Ambos, Facundo Campazzo (Córdoba, 1991) y Gabriel Deck (Colonia Dora, 1995) son la cuota albiceleste del conjunto de Pablo Laso, herederos de las grandes estrellas de la generación dorada argentina, de la que hablan con veneración. «Antes de conocerlos los tenías de ídolos y pensabas que se llegaba ahí sólo por el talento, que estaban tocados por la varita. Luego te das cuenta de que no, que los valores de sacrificio, de trabajo, de equipo y de unión son los que les hicieron estar tan arriba», cuenta el Facu. A él lo consideraban el sucesor de Prigioni, mientras Deck se sonroja cuando lo comparan con Nocioni, pero por encima de todos los nombres sobresale el de Ginóbili. «Fue el primer argentino que brilló de verdad en la NBA y eso nos cautivó a sus compatriotas. Cuando lo tuve cerca siempre traté de aprender de él. No hace falta que hable para enseñarte cosas y jugando te transmitía tranquilidad», resume Campazzo, que trata de ser el mejor anfitrión para Deck, recién llegado a Madrid desde el San Lorenzo de Almagro argentino. Han hecho el intento de organizar el típico asado de su país, aunque no ha habido demasiado tiempo. «Organizamos uno con Tavares y alguno más, pero terminó cocinando Deck, porque Edy no sabía hacer nada.

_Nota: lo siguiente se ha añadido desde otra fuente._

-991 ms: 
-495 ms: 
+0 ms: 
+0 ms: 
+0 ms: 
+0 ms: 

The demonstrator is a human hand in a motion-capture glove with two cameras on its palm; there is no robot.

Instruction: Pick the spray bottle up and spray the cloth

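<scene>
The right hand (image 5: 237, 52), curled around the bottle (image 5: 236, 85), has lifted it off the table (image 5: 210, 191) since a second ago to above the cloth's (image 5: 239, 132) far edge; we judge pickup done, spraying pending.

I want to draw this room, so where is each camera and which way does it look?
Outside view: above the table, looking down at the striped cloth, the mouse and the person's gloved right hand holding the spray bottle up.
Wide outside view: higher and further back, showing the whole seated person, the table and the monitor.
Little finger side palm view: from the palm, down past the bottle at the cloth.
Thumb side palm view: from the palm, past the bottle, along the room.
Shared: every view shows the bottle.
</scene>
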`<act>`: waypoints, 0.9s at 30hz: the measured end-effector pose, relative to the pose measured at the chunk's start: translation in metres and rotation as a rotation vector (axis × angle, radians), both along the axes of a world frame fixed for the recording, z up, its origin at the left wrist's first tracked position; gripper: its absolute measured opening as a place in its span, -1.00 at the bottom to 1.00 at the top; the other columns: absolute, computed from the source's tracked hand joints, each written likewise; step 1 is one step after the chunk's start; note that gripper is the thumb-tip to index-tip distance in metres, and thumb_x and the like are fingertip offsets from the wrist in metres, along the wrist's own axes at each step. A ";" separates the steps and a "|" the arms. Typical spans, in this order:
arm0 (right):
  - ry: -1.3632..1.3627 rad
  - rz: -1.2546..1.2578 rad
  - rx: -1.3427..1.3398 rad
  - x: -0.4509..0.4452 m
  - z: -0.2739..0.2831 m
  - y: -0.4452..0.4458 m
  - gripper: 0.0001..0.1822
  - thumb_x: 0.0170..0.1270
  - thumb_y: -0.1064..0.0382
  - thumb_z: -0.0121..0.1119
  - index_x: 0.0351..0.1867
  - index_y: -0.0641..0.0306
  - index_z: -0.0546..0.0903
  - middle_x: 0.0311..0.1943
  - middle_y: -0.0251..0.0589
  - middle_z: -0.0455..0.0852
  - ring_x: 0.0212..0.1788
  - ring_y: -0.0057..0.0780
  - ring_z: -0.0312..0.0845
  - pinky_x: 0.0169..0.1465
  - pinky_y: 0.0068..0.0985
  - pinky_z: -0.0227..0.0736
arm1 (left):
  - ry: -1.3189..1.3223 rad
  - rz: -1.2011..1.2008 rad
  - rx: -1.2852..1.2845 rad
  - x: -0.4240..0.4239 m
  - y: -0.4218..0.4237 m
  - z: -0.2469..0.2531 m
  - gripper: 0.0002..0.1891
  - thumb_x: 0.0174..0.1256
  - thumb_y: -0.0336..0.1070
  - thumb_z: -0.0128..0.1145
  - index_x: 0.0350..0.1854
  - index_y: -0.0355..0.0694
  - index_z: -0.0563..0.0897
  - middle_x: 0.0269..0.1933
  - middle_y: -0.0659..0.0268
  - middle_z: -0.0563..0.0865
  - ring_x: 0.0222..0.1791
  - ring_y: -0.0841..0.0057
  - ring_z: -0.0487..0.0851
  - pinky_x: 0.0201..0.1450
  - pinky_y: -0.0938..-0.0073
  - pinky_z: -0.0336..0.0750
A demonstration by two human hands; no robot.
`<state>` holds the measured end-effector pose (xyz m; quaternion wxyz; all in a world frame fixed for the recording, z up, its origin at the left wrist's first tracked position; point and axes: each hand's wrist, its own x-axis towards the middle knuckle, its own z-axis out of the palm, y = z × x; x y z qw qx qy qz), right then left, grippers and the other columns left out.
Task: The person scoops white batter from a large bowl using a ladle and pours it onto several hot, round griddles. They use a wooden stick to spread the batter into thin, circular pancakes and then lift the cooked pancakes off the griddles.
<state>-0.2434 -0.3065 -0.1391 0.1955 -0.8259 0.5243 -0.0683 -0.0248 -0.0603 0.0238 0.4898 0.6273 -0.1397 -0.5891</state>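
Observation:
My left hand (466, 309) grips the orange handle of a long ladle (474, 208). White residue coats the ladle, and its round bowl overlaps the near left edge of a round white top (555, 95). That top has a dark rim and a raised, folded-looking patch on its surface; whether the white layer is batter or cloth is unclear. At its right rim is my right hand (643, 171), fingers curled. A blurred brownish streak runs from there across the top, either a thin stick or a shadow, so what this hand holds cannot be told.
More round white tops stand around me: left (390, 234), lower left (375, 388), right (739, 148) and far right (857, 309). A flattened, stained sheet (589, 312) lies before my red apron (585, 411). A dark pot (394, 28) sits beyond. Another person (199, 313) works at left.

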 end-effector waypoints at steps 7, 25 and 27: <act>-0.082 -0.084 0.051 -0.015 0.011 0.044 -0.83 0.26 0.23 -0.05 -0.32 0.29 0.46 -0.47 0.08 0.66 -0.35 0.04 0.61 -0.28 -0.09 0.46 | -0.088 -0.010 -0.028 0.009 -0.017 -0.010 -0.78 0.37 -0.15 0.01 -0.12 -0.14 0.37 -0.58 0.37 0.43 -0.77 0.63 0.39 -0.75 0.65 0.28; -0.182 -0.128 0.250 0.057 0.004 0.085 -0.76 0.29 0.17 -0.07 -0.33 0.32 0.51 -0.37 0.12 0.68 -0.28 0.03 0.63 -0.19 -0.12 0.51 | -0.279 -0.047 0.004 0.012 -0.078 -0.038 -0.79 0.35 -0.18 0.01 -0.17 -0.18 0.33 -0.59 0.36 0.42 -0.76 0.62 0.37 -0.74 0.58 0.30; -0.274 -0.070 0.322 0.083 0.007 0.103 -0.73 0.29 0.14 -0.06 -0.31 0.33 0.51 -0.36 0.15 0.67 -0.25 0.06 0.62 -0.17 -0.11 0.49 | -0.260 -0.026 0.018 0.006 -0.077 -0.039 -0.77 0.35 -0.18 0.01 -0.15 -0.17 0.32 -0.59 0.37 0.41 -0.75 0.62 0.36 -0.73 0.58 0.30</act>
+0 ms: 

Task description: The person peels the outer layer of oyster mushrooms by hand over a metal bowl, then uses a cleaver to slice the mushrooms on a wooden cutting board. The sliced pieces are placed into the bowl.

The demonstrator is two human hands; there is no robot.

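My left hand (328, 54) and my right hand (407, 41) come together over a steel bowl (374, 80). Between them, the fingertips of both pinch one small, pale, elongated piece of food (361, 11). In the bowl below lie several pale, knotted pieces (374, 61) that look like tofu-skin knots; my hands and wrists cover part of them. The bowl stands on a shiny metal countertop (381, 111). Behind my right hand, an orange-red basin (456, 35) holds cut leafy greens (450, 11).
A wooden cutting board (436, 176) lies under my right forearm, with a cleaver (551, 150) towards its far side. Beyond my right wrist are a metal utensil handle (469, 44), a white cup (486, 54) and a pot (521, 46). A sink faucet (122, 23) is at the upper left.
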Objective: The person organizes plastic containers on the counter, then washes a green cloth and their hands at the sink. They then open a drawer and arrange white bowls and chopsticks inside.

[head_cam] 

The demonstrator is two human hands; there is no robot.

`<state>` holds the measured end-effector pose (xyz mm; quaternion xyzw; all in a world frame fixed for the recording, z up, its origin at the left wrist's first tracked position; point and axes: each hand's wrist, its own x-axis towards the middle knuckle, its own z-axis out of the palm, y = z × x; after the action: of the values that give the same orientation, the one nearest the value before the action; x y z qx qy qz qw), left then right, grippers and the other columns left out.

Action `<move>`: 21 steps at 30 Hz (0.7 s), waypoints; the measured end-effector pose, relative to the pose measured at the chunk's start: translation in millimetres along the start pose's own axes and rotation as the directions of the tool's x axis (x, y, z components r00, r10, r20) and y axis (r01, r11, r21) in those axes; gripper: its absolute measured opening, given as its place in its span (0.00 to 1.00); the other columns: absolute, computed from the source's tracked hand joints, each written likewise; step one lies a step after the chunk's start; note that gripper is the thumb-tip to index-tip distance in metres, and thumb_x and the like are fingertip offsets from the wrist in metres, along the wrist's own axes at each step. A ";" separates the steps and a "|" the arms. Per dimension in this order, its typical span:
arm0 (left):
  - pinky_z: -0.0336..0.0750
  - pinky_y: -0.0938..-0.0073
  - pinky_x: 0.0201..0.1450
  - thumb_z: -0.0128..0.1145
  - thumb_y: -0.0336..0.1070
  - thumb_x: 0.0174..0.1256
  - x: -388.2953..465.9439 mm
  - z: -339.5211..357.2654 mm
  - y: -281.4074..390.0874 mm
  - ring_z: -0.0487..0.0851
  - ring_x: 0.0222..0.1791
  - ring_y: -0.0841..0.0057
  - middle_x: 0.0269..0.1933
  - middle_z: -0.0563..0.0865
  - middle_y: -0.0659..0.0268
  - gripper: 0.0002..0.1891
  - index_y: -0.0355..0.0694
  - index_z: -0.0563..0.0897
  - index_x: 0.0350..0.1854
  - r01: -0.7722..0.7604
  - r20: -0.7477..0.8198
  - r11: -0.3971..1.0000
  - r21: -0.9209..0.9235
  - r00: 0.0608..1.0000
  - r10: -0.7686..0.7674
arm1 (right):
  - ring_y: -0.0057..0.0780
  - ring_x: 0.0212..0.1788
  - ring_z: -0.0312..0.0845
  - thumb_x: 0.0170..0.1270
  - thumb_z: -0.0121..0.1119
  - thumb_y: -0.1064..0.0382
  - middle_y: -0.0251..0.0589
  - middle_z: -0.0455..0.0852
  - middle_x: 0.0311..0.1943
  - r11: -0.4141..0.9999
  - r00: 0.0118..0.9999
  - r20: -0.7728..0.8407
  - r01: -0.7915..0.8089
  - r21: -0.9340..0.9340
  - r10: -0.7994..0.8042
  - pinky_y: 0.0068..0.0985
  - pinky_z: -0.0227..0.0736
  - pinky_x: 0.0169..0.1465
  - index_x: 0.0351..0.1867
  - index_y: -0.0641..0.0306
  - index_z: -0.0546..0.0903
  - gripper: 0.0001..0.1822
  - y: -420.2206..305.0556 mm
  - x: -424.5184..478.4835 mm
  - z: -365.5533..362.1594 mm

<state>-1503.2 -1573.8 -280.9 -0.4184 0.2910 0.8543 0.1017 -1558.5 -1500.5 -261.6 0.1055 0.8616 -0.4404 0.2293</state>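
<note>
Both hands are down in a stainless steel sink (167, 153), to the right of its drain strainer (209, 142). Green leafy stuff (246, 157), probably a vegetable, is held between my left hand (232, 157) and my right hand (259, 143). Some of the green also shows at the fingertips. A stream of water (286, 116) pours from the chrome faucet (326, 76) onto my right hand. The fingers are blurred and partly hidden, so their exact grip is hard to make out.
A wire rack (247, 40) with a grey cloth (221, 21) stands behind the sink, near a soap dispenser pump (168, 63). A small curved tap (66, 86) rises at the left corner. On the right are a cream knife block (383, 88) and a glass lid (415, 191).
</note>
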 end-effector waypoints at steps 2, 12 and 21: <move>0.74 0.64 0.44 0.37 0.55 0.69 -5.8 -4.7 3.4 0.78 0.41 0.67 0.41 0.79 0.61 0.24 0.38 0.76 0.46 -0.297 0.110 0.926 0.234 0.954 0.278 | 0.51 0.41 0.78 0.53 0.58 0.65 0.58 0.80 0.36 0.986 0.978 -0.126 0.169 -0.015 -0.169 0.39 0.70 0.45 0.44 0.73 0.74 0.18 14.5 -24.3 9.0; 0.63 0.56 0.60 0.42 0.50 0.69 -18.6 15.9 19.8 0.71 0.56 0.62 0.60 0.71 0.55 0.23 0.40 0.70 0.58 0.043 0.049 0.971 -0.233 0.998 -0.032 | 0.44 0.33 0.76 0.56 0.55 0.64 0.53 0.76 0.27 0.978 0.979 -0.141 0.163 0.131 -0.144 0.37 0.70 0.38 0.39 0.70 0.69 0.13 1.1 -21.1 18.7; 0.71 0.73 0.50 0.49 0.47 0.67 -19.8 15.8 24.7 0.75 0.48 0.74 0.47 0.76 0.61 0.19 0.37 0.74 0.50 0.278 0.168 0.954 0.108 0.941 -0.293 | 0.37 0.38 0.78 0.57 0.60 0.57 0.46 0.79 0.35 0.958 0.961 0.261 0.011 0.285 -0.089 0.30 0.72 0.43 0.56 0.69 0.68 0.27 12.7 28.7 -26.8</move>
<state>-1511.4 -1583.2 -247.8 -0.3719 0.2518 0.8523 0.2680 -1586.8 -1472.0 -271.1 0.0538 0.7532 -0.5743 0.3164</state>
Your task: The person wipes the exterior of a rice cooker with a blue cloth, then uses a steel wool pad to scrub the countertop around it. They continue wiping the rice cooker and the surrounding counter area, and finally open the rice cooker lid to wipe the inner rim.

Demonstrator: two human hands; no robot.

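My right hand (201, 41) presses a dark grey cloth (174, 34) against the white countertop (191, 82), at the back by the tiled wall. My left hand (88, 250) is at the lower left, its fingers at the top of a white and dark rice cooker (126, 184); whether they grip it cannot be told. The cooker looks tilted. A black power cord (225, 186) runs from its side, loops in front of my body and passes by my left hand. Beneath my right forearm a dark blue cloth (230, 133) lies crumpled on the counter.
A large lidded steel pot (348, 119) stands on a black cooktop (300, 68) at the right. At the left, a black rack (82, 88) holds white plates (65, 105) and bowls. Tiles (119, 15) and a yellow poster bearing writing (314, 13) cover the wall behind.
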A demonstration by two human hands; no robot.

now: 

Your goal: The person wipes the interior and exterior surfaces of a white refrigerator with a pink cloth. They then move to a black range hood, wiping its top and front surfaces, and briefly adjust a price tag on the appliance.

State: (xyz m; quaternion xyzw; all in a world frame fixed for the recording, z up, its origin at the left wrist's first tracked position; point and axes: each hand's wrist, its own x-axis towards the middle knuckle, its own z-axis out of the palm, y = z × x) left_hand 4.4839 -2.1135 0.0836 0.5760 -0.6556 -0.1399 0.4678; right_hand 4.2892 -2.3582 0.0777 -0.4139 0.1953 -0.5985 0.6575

Fue una barbacoa, pero un asado realmente argentino todavía no hemos celebrado», confiesan a pocas horas de que comience su primer partido de Euroliga.

«Es un torneo muy duro. Cualquier rival te puede ganar, y si no estás al máximo física y mentalmente, te pasan por encima. Somos el último campeón y eso juega en la cabeza de los rivales. Todos nos van a querer ganar», confiesa el base, que este curso por fin ha podido empezar desde el principio con Llull al lado. «Tenía muchas ganas de jugar con él y no se pudo dar la temporada pasada, porque cuando volvió yo estaba lesionado. Le gusta competir, ayuda a mi juego, potencia a sus compañeros y cuando está encendido es difícil de defender. Todo equipo quiere, sueña o desea tener un superganador como Sergi. Los dos somos, de alguna manera, los entrenadores en la pista».

Son la extensión de la pizarra de Laso en la cancha, una parte importante del vigente campeón de Europa y de un grupo que lleva mucho tiempo funcionando en torno a la idea del técnico vitoriano. «Entiende perfectamente a sus chicos y el juego, y maneja bien la felicidad del jugador. Todos estamos contentos, ganemos o perdamos, morimos con esta identidad. Pablo saca lo mejor de cada uno», alaba Campazzo, que espera una guerra de cada partido europeo este curso. «Ahora importa más el cómo que el qué. Si le metemos el doble de intensidad vamos a andar bien. Si aflojamos un poco y sólo pensamos en la táctica nos va a costar. El ADN de este equipo es la intensidad y el corazón. El Madrid nunca se aburre de ganar. La sensación de conseguir un título la quieres volver a vivir en tu cuerpo», insiste el Facu, que tiene pendiente llevar al recién llegado Deck a un restaurante «realmente» argentino en Madrid, aunque se guarda el nombre. A él le gusta pasear por Malasaña con su esposa en sus días libres. Los dos empezaron desde muy abajo en Argentina y ahora sólo quieren disfrutar y competir con los mejores.